現在、インド料理は多くの方々に関心をもたれているように感じる。その中でもインドの菜食文化は大きな関心ごとの一つだ。
インドはそもそも菜食文化だったわけではない、元来は狩りをした動物からたんぱく質を摂取していた。聞いた話によると御釈迦様も幼い頃は週に1回、肉を食していたそうだ。では、なぜ菜食文化や豆を食べる文化が発達してきたのだろう。私が思うに、一番の要因は社会環境が揃い、狩猟生活から農耕生活へ変わっていったことではないだろうか。肉は長期にわたって保存することが困難であり、冬を越すのはなかなかに難しい。また、消化にも負担が大きい。
時代が進むにつれ、社会環境が出来上がっていく、やがてインダス文明が興りそれまで狩りをしながら転々と移住していた人たちが定住するようになる。安定した場所に永く住めるということは「平和」を意味し、多くの人たちは豆や米、そして野菜を継続的に栽培した。
「平和」の中で生まれたのがインドの豆文化なのではないだろうか。
豆の栽培や調理法が広められるようになっていくと、豆を食すときの体への負担を減らすため「ダール」や「ベッサン」など画期的な豆の加工法が編み出されていった。ダールは豆を半分にしたものである。浸水時間も調理時間も従来の1/10程度である。ベッサンは主にひよこ豆を粉状にしたもので、油の吸収力も高く食器を洗ったり、赤ちゃんの体を洗うのにも使われる。もちろん調理にも。

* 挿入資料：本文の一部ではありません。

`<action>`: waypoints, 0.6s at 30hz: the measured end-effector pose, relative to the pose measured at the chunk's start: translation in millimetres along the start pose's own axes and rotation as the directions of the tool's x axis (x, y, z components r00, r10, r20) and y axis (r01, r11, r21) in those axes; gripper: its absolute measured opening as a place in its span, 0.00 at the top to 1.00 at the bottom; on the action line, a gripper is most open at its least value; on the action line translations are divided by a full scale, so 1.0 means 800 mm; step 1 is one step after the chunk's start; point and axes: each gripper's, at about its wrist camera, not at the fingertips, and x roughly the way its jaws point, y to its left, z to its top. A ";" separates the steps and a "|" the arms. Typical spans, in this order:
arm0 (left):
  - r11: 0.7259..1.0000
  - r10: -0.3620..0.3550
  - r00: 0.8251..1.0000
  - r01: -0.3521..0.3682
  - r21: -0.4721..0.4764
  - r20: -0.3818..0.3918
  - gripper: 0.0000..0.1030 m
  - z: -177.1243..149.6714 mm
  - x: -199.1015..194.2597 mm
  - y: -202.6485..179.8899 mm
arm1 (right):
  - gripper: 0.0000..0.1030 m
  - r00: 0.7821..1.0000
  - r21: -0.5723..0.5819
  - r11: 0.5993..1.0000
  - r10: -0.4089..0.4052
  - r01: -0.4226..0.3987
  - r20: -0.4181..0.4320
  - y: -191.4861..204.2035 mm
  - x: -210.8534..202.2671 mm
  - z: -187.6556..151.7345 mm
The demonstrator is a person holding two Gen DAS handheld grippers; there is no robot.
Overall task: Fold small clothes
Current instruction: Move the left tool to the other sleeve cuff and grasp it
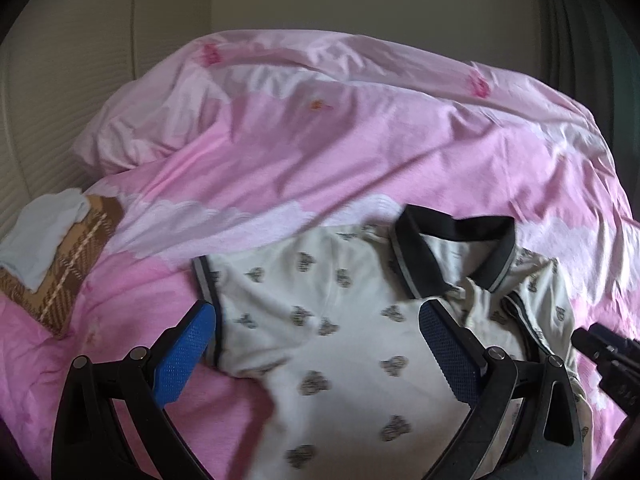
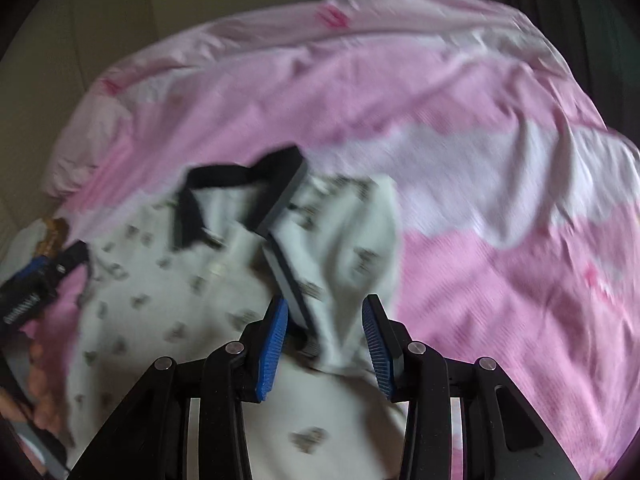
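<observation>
- Polo shirt (image 1: 320,320) lay front-up on the bed, on a pink duvet (image 1: 360,140); long axis ran from the cameras toward the far end, collar (image 1: 456,248) at the far end.
- Shirt: soft white knit, small dark repeated print, black ribbed collar with grey edge stripe, dark-trimmed sleeve hem (image 1: 206,292).
- Duvet: crumpled cotton, pink with white cloud shapes.
- Left gripper (image 1: 316,320): jaws wide apart over the shirt chest, blue ridged pads gripping nothing.
- Right gripper (image 2: 326,332): jaws partly open, a bunched fold of the right sleeve between them; cannot tell if the pads pressed it.
- Brown plaid cushion (image 1: 76,272) at left, pale cloth (image 1: 40,236) draped on it.
</observation>
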 end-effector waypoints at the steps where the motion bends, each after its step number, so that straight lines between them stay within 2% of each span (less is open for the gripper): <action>1: 1.000 0.004 1.000 -0.004 -0.014 0.001 0.00 -0.001 0.000 0.012 | 0.60 1.000 -0.003 1.000 0.011 -0.011 0.015 0.010 -0.002 0.003; 6: 0.997 0.009 1.000 -0.010 -0.075 -0.024 0.01 -0.009 0.011 0.067 | 0.60 0.996 0.006 0.997 0.070 -0.071 0.053 0.067 0.006 0.014; 13: 0.992 0.019 0.998 -0.025 -0.121 -0.055 0.07 -0.014 0.036 0.122 | 0.60 0.991 -0.016 0.991 0.134 -0.134 0.022 0.136 0.036 0.011; 15: 0.989 0.000 0.998 -0.009 -0.146 -0.067 0.11 -0.013 0.048 0.136 | 0.60 0.990 -0.022 0.990 0.140 -0.140 0.015 0.148 0.040 0.008; 17: 0.985 -0.022 0.996 0.007 -0.173 -0.084 0.22 -0.011 0.062 0.148 | 0.60 0.990 -0.020 0.989 0.143 -0.143 0.002 0.155 0.048 0.007; 18: 0.983 -0.031 0.995 0.014 -0.184 -0.091 0.25 -0.010 0.069 0.153 | 0.60 0.989 -0.018 0.989 0.146 -0.146 -0.001 0.157 0.050 0.006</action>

おそらくダールの使い勝手の良さは瞬く間にインドで広がったであろう。そして今ではインドの家庭料理、屋台料理、そしてレストランでも欠かせないものとなった。ダールやベッサンを生み出したことによって菜食文化は発展し、何千年も続く豊かな食生活が生まれていった。

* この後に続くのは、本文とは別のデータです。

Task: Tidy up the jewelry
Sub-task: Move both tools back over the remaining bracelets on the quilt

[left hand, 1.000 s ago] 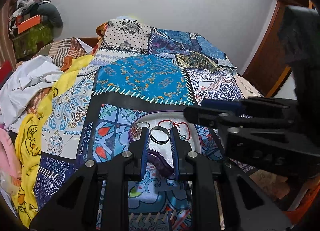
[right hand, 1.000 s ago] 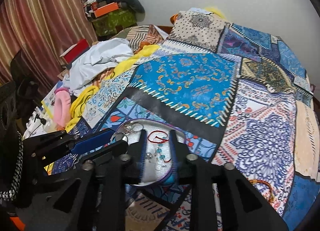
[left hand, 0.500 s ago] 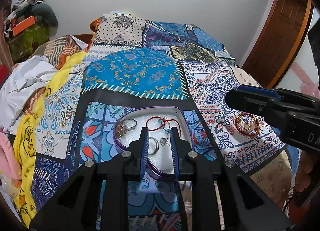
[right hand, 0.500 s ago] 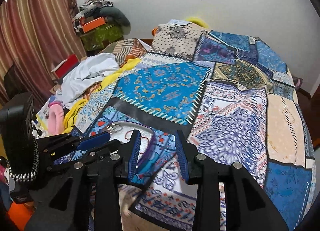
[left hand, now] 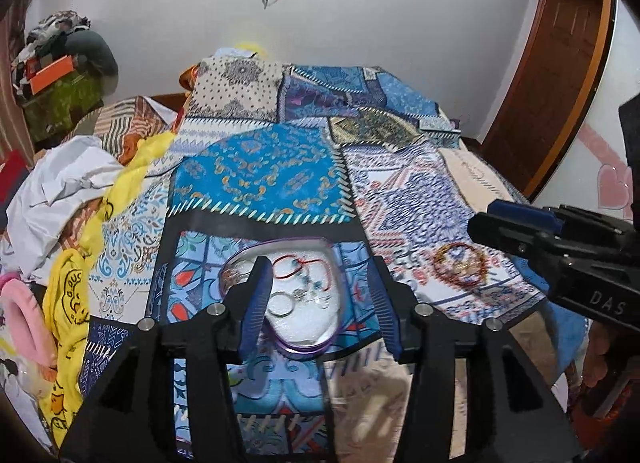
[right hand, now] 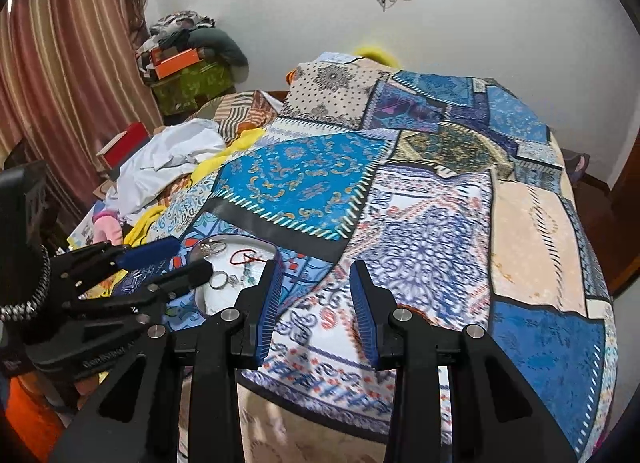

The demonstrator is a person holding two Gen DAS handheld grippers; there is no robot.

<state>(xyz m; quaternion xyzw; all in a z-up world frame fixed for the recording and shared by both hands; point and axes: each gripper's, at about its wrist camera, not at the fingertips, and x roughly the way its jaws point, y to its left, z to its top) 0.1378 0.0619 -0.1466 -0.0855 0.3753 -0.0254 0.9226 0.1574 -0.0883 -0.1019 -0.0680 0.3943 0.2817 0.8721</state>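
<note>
left wrist: over tray (left hand: 304, 345) (blurry, seemingly close); right wrist: beside; both share it

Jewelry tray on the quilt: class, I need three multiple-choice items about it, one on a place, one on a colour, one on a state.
1. Where does the beaded bracelet lie?
A. in the tray
B. on the quilt, right of the tray
C. in a claw

2. What colour is the cord in the tray?
A. red
B. green
C. black

3. How is the left claw?
A. shut on a ring
B. open, holding nothing
C. shut, holding nothing

Answers:
1 B, it rests on the patterned cloth outside the rim.
2 A, a red loop shows on the white inside.
3 B, its fingers stand wide apart.
</note>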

私の田舎である、インド西部のグジャラート州では、4千〜5千年前から豆食文化が続いているといわれている。豆食文化の多くは、お寺のお坊さんから庶民に伝えられていったといわれている。お寺の味から家庭の味へ。インド全土で豆食文化は開花されていった。南インドを代表するクレープのようなドーサや蒸しパンのようなイドゥリ。二つともウラドダールという豆を使っている。
何千年もの時間が培ってきた豆料理。
「平和」と「ガンジー」と「マグニダール」
確かに最期に食べたいものかもしれない。